▸ YOUR TASK: Every line from the start of the listing below through the line that contains "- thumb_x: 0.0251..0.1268" is to be reproduced word for word.

▸ INFORMATION PROVIDED:
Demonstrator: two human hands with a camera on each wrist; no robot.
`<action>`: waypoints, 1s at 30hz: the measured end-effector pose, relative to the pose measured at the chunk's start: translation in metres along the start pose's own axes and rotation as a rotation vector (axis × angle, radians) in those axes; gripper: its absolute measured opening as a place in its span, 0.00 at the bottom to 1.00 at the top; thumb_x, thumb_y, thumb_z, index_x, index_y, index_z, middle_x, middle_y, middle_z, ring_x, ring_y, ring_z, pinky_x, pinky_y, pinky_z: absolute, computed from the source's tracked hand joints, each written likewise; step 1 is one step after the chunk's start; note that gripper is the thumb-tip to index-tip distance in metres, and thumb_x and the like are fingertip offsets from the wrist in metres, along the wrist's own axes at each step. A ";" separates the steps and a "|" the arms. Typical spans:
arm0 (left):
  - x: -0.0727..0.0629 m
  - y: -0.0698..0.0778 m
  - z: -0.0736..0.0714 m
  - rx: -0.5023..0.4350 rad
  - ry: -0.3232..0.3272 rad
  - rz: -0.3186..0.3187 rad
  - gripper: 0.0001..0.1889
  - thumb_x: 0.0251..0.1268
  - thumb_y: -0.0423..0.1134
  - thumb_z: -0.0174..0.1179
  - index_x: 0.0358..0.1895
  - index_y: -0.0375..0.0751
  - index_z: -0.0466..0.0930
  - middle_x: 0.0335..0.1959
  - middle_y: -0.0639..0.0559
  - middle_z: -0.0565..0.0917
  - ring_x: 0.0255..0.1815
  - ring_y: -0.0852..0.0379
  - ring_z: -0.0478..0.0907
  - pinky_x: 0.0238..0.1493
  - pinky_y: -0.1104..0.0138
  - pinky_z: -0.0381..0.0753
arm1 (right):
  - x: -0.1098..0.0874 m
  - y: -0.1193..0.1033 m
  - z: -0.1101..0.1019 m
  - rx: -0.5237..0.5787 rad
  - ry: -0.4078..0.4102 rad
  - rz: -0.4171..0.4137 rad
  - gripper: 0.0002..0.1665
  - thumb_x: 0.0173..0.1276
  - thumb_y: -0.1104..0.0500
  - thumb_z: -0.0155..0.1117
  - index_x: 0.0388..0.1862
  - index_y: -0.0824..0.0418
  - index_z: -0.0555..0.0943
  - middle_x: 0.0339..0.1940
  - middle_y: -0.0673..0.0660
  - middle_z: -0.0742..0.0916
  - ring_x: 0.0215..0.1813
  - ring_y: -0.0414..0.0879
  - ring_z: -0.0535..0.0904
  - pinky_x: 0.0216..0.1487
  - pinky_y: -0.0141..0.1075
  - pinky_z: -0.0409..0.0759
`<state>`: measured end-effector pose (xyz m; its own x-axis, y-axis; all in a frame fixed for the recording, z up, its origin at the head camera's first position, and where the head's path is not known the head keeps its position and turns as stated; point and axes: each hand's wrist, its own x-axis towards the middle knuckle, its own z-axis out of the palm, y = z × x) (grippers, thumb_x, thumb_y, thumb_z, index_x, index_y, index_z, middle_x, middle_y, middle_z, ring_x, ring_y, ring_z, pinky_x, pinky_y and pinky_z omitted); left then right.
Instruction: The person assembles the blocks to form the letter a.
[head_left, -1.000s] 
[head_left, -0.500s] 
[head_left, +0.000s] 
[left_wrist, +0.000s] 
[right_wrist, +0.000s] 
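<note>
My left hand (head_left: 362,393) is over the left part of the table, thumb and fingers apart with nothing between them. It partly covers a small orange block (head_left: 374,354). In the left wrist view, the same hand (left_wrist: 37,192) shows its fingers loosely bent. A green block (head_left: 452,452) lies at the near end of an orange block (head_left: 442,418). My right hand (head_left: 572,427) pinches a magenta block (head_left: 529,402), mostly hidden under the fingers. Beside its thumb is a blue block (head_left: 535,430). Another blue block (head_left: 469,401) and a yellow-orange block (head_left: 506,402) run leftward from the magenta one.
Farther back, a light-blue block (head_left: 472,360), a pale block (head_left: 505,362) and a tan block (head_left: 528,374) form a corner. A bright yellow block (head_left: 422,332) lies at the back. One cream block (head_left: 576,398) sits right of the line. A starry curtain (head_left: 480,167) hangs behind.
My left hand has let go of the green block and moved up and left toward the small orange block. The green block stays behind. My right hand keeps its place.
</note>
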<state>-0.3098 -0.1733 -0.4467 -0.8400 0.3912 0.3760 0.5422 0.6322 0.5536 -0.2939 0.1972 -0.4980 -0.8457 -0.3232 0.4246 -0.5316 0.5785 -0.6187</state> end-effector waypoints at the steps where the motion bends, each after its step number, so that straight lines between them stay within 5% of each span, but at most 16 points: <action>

▸ TASK SOLUTION:
Demonstrator: two human hands with a camera on each wrist; no robot.
`<action>`: waypoints, 1s at 30hz: the measured end-effector pose, relative to the pose measured at the chunk's start: translation in metres along the start pose's own axes and rotation as a rotation vector (axis × angle, radians) in those axes; gripper: its absolute measured opening as a place in its span, 0.00 at the bottom to 1.00 at the top; thumb_x, thumb_y, thumb_z, index_x, index_y, index_z, middle_x, middle_y, middle_z, ring_x, ring_y, ring_z, pinky_x, pinky_y, pinky_z: absolute, computed from the source's tracked hand joints, each written likewise; step 1 is one step after the chunk's start; note that gripper is the thumb-tip to index-tip distance in metres, and thumb_x and the like are fingertip offsets from the wrist in metres, along the wrist's own axes at each step. A ";" separates the steps and a "|" the arms. Typical spans:
arm0 (left):
  - x: -0.0727..0.0629 m
  - y: -0.0698..0.0778 m
  - z: -0.0736..0.0714 m
  - rx: -0.5023..0.4350 rad
  - ry: -0.3232..0.3272 rad
  - rz: -0.3186..0.3187 rad
  - gripper: 0.0001..0.1889
  - thumb_x: 0.0251..0.1268

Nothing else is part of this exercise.